I saw Yasmina Reza's Art soon after it came out, on a visit to London with my daughter, Anna. Afterward, standing on the platform of the underground, we were accosted by a woman who had glimpsed us at the theater — an abrasive New Yorker — who wanted to know what we thought. It was a good play, we said. No, the woman retorted, it wasn't, and she walked away. We laughed all the way back to our hotel, both at her arrogant certainty and because her comment echoed some of the dialogue in the play, which, at least on the surface, is an extended argument about aesthetics.

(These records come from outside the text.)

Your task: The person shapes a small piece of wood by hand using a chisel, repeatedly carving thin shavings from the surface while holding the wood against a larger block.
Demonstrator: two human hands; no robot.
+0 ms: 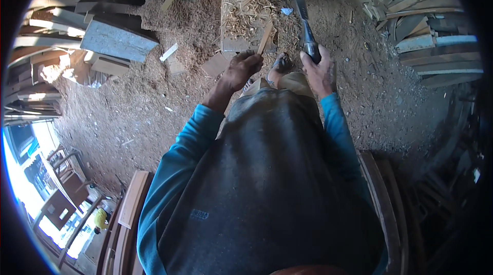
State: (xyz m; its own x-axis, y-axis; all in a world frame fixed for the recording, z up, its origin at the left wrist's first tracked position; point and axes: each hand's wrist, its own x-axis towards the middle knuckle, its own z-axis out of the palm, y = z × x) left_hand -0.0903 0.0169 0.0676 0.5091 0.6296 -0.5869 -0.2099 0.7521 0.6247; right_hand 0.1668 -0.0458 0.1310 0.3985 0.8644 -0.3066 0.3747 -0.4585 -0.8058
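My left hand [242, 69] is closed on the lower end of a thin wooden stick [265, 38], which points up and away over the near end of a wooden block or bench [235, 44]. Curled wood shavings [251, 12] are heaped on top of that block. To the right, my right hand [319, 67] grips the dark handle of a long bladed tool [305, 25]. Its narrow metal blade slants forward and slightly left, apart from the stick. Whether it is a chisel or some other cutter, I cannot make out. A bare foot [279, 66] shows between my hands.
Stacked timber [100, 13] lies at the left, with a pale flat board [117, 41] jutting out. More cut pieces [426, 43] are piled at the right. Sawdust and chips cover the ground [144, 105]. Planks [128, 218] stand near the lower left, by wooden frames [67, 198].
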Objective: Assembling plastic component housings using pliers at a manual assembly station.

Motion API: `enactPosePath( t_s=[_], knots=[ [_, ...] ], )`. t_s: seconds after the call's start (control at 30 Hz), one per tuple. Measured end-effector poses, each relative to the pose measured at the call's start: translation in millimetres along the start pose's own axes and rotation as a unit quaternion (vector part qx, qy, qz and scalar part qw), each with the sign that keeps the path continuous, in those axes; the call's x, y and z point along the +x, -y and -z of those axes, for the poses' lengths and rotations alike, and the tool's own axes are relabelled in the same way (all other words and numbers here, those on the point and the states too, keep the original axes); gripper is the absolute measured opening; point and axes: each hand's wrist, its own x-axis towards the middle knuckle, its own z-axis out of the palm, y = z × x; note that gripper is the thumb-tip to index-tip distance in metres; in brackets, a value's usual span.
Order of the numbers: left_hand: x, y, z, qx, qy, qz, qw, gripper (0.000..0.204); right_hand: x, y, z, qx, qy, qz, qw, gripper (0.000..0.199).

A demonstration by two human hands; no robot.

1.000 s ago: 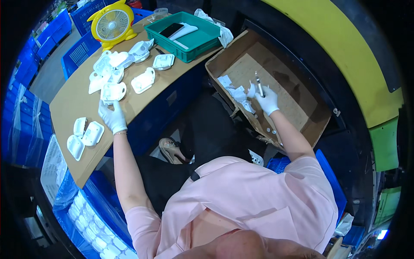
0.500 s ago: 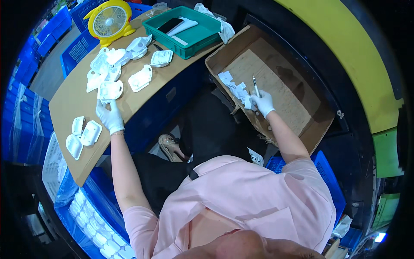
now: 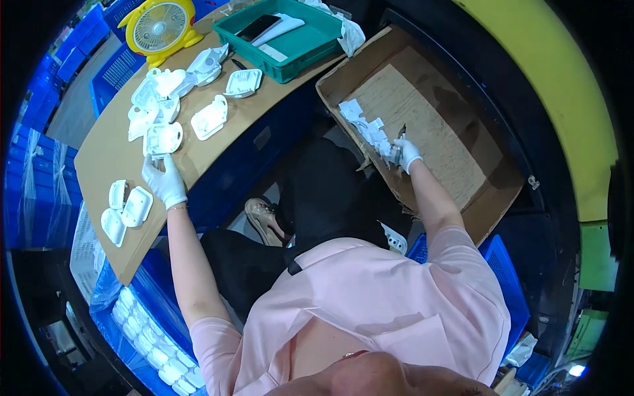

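My left hand [image 3: 165, 181], in a white glove, rests on the brown worktable [image 3: 99, 152]. Its fingertips touch the near edge of a white plastic housing [image 3: 162, 138], and its fingers are loosely apart. More white housings [image 3: 168, 89] lie in a heap just beyond. My right hand [image 3: 407, 153], also gloved, reaches into an open cardboard box [image 3: 449, 138]. It grips a thin dark tool [image 3: 401, 132] that sticks up from the fist. The hand sits at the near end of a row of small white pieces [image 3: 366, 129] along the box's left wall.
A yellow desk fan [image 3: 162, 26] and a green tray [image 3: 297, 46] holding a phone stand at the table's far end. Three white housings [image 3: 125, 208] lie near the table's front edge. Blue crates [image 3: 39, 165] line the left; a bin of white parts [image 3: 152, 343] sits below.
My right hand has slid down the box toward its near left wall, onto the small white pieces, the tool still in it. My left hand has hardly moved.
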Motion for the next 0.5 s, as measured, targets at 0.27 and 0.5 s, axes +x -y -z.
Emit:
enactPosePath(
  t_s=[0.27, 0.5],
  knots=[
    [-2.6, -8.2, 0.3, 0.075, -0.012, -0.014, 0.997, 0.048, -2.1, 1.0, -5.0, -0.039, 0.004, 0.000, 0.999, 0.017],
    [-2.1, -6.4, 1.9, 0.121, -0.012, -0.030, 0.992, 0.046, 10.0, -9.9, -1.7, -0.059, -0.031, 0.179, 0.982, 0.016]
  ],
)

Art concerns a trio of men who have been friends for many years. Serge, a dermatologist, has just bought an all-white painting — diagonal white stripes across a white background — and he's showing it proudly to Marc. But Marc is appalled. He considers the painting a pretentious piece of chicanery or, as he terms it, shit. He's even more disturbed when he learns that Serge paid 200,000 francs — around $39,000 — for it. The third member of the group is Yvan, rumple-haired, bewildered and far less successful than the other two. Yvan is about to get married; he wants only to keep peace between his friends and maintain a relationship that serves as a haven in his flustered world. The debate about art and perception is a little dated, since people were arguing about conceptual and minimal art — things like all-white canvases, endless circles and grids, unicolor works dissected by a single contrasting line — way back in the 1960s, but the play's real focus is on messy, non-artistic human friendships, the parts that are visible and the assumptions and neuroses below the surface. The script is rather like a New Yorker cartoon: very funny, crisp and clever, a little uni-dimensional, elegant and with just a hint of depth. These guys aren't richly drawn; they're not characters we'll remember for a long time once we've left the theater. But there's something fascinating and touching about them, particularly in the contrast between the sophisticated veneer that two of them affect, and the cloddish rage and neediness that periodically erupt to roil it.
Michael Gunst makes Marc a sneering presence with an annoyingly condescending laugh; when we finally find out what he's so angry about, though, his behavior makes perfect (though surprising and embarrassing) sense. As played by Joseph Lekarczyk, Serge at first seems warmer and more rooted than Marc; we believe he bought the white painting not out of insecurity and pretension, but because it moved him, and we're both amused and disappointed when his petty side reveals itself. Curled on the sofa, nursing an injured ear, Yvan is a cuddly teddy bear — but Sam Elmore eventually lets us see the manipulativeness beneath his likability. (One small criticism: I wish he'd slow down the long, hilarious speech in which Yvan describes the familial politics surrounding his wedding invitations enough to let us take in the words.) The actors manage to fill the stage with an appealing and disheveled humanness, without in the least disturbing the white space that surrounds Reza's words. They do this through complete conviction, generous ensemble work and perfect timing.
You leave the theater thinking about what your own friends mean to you, and two of the essential ways in which they mitigate the existential loneliness of life. Friends tell you who you are by holding up a mirror, responding to what you do and say. And friends also affirm your identity by being who they are. I am a certain kind of person, you think, because I have this kind of friend — whether smart, successful, empathetic, creative or funny. If our friends refuse to validate our sense of ourselves or to be who we thought they were, we find ourselves alone in the dark. As directed by Charlotte Brecht Munn, the Theatre 13 production of Art communicates all this with deftness, humor and style.